— The problem —
The answer must reproduce all of the data below exactly and contain no images.

··· Data segment

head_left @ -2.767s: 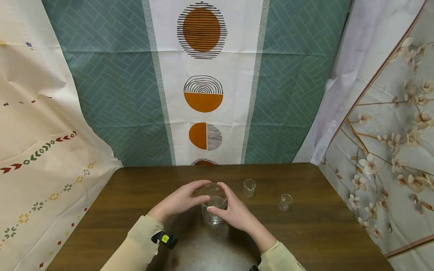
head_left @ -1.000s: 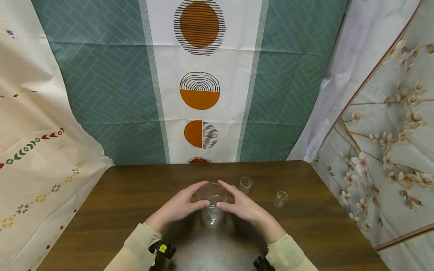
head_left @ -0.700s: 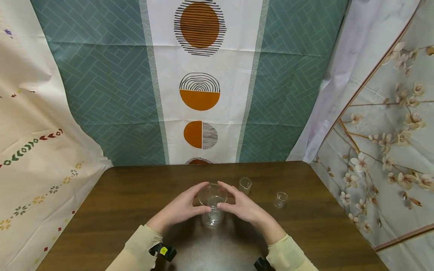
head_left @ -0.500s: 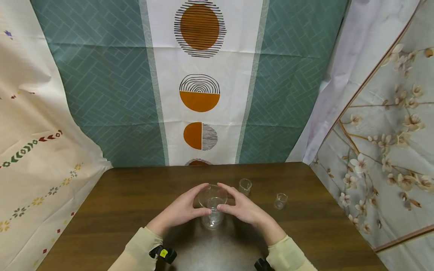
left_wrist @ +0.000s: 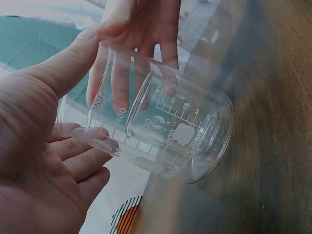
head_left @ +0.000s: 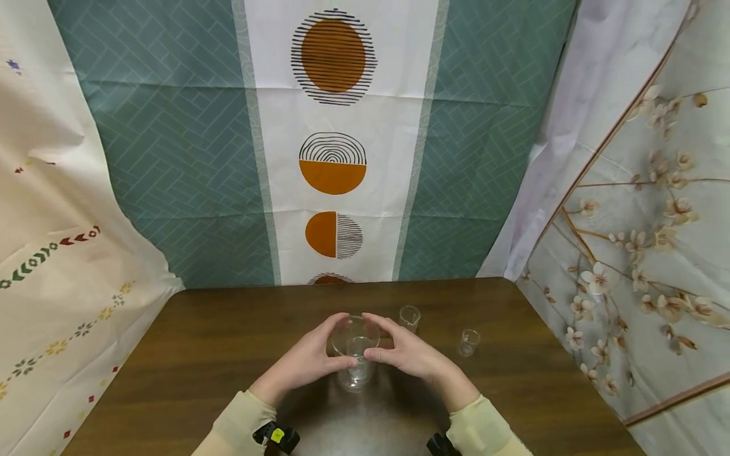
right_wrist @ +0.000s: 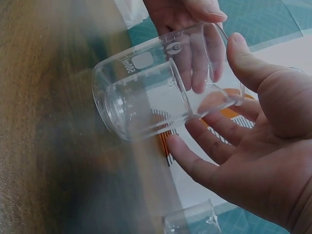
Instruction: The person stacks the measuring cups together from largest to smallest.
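Note:
A large clear glass beaker point(head_left: 352, 384) with white volume marks stands upright at the middle of the table. Nested inside it is a smaller beaker point(right_wrist: 146, 100), its own scale visible through the outer wall in the left wrist view. My left hand point(head_left: 302, 362) curves round the large beaker's upper part from the left, thumb at the near side. From the right, my right hand point(head_left: 412, 356) curves round the same upper part, its thumb close to the left thumb. Fingertips of both hands reach round the far side near the rim. Whether every fingertip touches glass is hard to tell.
Two small glass beakers stand on the brown wooden table point(head_left: 228, 342): one beaker point(head_left: 409, 318) just behind my right hand, another beaker point(head_left: 469, 342) farther right. A patterned cloth point(head_left: 331, 126) hangs behind the table's far edge.
Since the oldest frame, my right hand has shifted from the beaker's near side toward its right, bringing the thumbs level. The head view has turned slightly. The small beakers have stayed put.

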A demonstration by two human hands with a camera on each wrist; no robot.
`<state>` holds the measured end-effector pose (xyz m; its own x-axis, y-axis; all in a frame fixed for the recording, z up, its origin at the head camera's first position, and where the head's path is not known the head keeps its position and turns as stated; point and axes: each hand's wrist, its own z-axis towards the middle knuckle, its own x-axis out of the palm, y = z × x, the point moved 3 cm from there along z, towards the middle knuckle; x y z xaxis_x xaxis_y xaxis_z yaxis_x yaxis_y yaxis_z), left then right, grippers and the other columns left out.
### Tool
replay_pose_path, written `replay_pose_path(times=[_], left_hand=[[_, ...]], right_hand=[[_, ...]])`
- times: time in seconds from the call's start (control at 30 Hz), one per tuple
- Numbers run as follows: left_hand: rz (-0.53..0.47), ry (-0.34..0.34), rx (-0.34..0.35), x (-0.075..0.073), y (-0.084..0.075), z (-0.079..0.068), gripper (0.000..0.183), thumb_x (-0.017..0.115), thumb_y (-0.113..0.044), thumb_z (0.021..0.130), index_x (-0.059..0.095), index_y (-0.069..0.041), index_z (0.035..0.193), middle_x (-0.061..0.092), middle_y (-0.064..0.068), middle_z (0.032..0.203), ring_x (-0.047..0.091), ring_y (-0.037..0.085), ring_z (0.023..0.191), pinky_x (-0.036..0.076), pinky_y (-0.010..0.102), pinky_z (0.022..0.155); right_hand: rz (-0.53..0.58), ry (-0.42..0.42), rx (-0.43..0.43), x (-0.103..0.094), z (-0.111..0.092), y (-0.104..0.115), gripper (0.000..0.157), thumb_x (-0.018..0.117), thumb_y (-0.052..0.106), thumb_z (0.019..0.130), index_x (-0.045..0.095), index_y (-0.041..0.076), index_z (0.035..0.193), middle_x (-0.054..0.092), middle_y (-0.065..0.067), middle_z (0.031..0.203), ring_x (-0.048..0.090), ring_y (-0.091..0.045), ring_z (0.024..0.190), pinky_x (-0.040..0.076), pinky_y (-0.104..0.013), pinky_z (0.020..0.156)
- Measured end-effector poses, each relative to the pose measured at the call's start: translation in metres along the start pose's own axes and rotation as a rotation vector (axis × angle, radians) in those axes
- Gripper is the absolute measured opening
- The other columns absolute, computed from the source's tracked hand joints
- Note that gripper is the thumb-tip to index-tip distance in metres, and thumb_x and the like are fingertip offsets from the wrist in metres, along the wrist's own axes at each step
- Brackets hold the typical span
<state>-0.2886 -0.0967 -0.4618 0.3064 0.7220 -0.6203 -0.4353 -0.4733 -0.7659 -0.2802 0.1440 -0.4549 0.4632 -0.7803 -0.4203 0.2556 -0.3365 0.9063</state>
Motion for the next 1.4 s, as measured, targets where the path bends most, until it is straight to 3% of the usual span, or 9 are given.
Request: replay_pose_path(times=[0.33, 0.63, 0.93, 1.2, 1.4], left_hand=[[-0.037, -0.031, 0.011, 0.0043, 0.0, -0.0029, 0.1, 0.093, -0.043, 0.092, 0.039, -0.002, 0.166, 0.059, 0.013, 0.156, 0.058, 0.037, 0.143, 0.049, 0.063, 0.112], [-0.014, -0.023, 0.0, 0.0041, -0.0036, -0.0042, 0.102, 0.091, -0.045, 0.093, 0.037, 0.0, 0.168, 0.059, 0.013, 0.154, 0.059, 0.037, 0.142, 0.052, 0.061, 0.109], [-0.032, -0.021, 0.011, 0.0034, -0.0042, -0.003, 0.1, 0.092, -0.042, 0.093, 0.039, 0.002, 0.165, 0.059, 0.016, 0.152, 0.059, 0.039, 0.14, 0.054, 0.06, 0.106], [-0.048, -0.008, -0.004, 0.004, -0.0018, -0.0027, 0.098, 0.089, -0.047, 0.094, 0.039, -0.001, 0.166, 0.057, 0.013, 0.154, 0.059, 0.035, 0.142, 0.056, 0.056, 0.105], [-0.046, -0.014, -0.005, 0.005, -0.0002, -0.0024, 0.096, 0.088, -0.049, 0.095, 0.04, -0.006, 0.166, 0.057, 0.011, 0.154, 0.058, 0.034, 0.142, 0.056, 0.055, 0.103]], right_hand=[[-0.017, 0.044, -0.007, -0.0005, 0.0043, -0.0015, 0.075, 0.075, 0.026, 0.109, 0.037, 0.019, 0.173, 0.051, -0.012, 0.165, 0.045, -0.035, 0.154, 0.045, -0.058, 0.118], [-0.013, 0.074, -0.004, -0.0018, 0.0039, -0.0005, 0.074, 0.075, 0.026, 0.108, 0.038, 0.028, 0.172, 0.051, -0.008, 0.165, 0.045, -0.031, 0.155, 0.042, -0.061, 0.12], [-0.032, 0.08, -0.019, -0.003, 0.0042, 0.0018, 0.074, 0.075, 0.022, 0.108, 0.038, 0.023, 0.173, 0.051, -0.011, 0.165, 0.047, -0.034, 0.154, 0.043, -0.061, 0.119], [-0.051, 0.057, -0.012, -0.0026, 0.003, 0.0003, 0.077, 0.077, 0.031, 0.107, 0.038, 0.023, 0.173, 0.054, -0.008, 0.163, 0.049, -0.031, 0.151, 0.045, -0.059, 0.118], [-0.066, 0.039, -0.021, -0.0013, 0.0016, 0.0021, 0.075, 0.076, 0.028, 0.108, 0.039, 0.023, 0.172, 0.056, -0.01, 0.161, 0.051, -0.033, 0.15, 0.046, -0.06, 0.117]])
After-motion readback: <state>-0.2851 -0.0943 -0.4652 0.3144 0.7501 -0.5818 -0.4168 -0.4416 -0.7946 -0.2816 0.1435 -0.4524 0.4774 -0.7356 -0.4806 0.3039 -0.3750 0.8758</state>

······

— Expected answer —
head_left @ -2.767s: 
head_left @ -1.000s: 
head_left @ -0.700s: 
head_left @ -0.500s: 
left_wrist @ +0.000s: 
head_left @ +0.000s: 
right_wrist @ +0.000s: 
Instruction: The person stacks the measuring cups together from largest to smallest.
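Note:
A large clear glass beaker point(head_left: 352, 384) with white volume marks stands upright at the middle of the table. Nested inside it is a smaller beaker point(right_wrist: 146, 100), its own scale visible through the outer wall in the left wrist view. My left hand point(head_left: 302, 362) curves round the large beaker's upper part from the left, thumb at the near side. From the right, my right hand point(head_left: 412, 356) curves round the same upper part, its thumb close to the left thumb. Fingertips of both hands reach round the far side near the rim. Whether every fingertip touches glass is hard to tell.
Two small glass beakers stand on the brown wooden table point(head_left: 228, 342): one beaker point(head_left: 409, 318) just behind my right hand, another beaker point(head_left: 469, 342) farther right. A patterned cloth point(head_left: 331, 126) hangs behind the table's far edge.
Since the oldest frame, my right hand has shifted from the beaker's near side toward its right, bringing the thumbs level. The head view has turned slightly. The small beakers have stayed put.
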
A demonstration by two human hands with a camera on each wrist; no robot.
`<state>` holds the measured end-effector pose (xyz m; its own x-axis, y-axis; all in a frame fixed for the recording, z up, its origin at the head camera's first position, and where the head's path is not known the head keeps its position and turns as stated; point and axes: each hand's wrist, its own z-axis towards the middle knuckle, its own x-axis out of the palm, y = z × x, the point moved 3 cm from there along z, towards the middle knuckle; x y z xaxis_x xaxis_y xaxis_z yaxis_x yaxis_y yaxis_z), left then right, grippers and the other columns left out.
### Tool
replay_pose_path, written `replay_pose_path(times=[_], left_hand=[[_, ...]], right_hand=[[_, ...]])`
- times: time in seconds from the call's start (control at 30 Hz), one per tuple
- Numbers run as follows: left_hand: rz (-0.53..0.47), ry (-0.34..0.34), rx (-0.34..0.35), x (-0.075..0.073), y (-0.084..0.075), z (-0.079..0.068), gripper (0.000..0.183), thumb_x (-0.017..0.115), thumb_y (-0.113..0.044), thumb_z (0.021..0.130), index_x (-0.059..0.095), index_y (-0.069..0.041), index_z (0.035..0.193), middle_x (-0.061..0.092), middle_y (-0.064..0.068), middle_z (0.032..0.203), ring_x (-0.047..0.091), ring_y (-0.037..0.085), ring_z (0.023..0.191), pinky_x (-0.036..0.076), pinky_y (-0.010..0.102), pinky_z (0.022..0.155); right_hand: rz (-0.53..0.58), ry (-0.42..0.42), rx (-0.43..0.43), x (-0.103..0.094), z (-0.111..0.092), y (-0.104..0.115), gripper (0.000..0.157), thumb_x (-0.018..0.117), thumb_y (-0.052..0.106), thumb_z (0.019..0.130), index_x (-0.045..0.095), index_y (-0.041..0.076), index_z (0.035..0.193), middle_x (-0.054..0.092), middle_y (-0.065..0.067), middle_z (0.031..0.203), ring_x (-0.048..0.090), ring_y (-0.091..0.045), ring_z (0.024..0.190), pinky_x (-0.040..0.076), pinky_y (-0.104..0.013), pinky_z (0.020..0.156)
- Measured end-effector poses, each relative to the pose measured at the call's start: translation in metres along the start pose's own axes and rotation as a rotation vector (axis × angle, radians) in those axes
- Gripper is the absolute measured opening
- The other columns absolute, computed from the source's tracked hand joints
- Note that gripper is the thumb-tip to index-tip distance in metres, and thumb_x and the like are fingertip offsets from the wrist in metres, along the wrist's own axes at each step
- Brackets hold the typical span
<state>-0.2886 -0.0967 -0.4618 0.3064 0.7220 -0.6203 -0.4353 -0.4733 -0.7659 -0.2802 0.1440 -0.4549 0.4632 -0.7803 -0.4203 0.2556 -0.3365 0.9063</state>
Motion for the next 1.4 s, as measured, targets where the path bends most, until it is straight to 3% of the usual span, or 9 are given.
Request: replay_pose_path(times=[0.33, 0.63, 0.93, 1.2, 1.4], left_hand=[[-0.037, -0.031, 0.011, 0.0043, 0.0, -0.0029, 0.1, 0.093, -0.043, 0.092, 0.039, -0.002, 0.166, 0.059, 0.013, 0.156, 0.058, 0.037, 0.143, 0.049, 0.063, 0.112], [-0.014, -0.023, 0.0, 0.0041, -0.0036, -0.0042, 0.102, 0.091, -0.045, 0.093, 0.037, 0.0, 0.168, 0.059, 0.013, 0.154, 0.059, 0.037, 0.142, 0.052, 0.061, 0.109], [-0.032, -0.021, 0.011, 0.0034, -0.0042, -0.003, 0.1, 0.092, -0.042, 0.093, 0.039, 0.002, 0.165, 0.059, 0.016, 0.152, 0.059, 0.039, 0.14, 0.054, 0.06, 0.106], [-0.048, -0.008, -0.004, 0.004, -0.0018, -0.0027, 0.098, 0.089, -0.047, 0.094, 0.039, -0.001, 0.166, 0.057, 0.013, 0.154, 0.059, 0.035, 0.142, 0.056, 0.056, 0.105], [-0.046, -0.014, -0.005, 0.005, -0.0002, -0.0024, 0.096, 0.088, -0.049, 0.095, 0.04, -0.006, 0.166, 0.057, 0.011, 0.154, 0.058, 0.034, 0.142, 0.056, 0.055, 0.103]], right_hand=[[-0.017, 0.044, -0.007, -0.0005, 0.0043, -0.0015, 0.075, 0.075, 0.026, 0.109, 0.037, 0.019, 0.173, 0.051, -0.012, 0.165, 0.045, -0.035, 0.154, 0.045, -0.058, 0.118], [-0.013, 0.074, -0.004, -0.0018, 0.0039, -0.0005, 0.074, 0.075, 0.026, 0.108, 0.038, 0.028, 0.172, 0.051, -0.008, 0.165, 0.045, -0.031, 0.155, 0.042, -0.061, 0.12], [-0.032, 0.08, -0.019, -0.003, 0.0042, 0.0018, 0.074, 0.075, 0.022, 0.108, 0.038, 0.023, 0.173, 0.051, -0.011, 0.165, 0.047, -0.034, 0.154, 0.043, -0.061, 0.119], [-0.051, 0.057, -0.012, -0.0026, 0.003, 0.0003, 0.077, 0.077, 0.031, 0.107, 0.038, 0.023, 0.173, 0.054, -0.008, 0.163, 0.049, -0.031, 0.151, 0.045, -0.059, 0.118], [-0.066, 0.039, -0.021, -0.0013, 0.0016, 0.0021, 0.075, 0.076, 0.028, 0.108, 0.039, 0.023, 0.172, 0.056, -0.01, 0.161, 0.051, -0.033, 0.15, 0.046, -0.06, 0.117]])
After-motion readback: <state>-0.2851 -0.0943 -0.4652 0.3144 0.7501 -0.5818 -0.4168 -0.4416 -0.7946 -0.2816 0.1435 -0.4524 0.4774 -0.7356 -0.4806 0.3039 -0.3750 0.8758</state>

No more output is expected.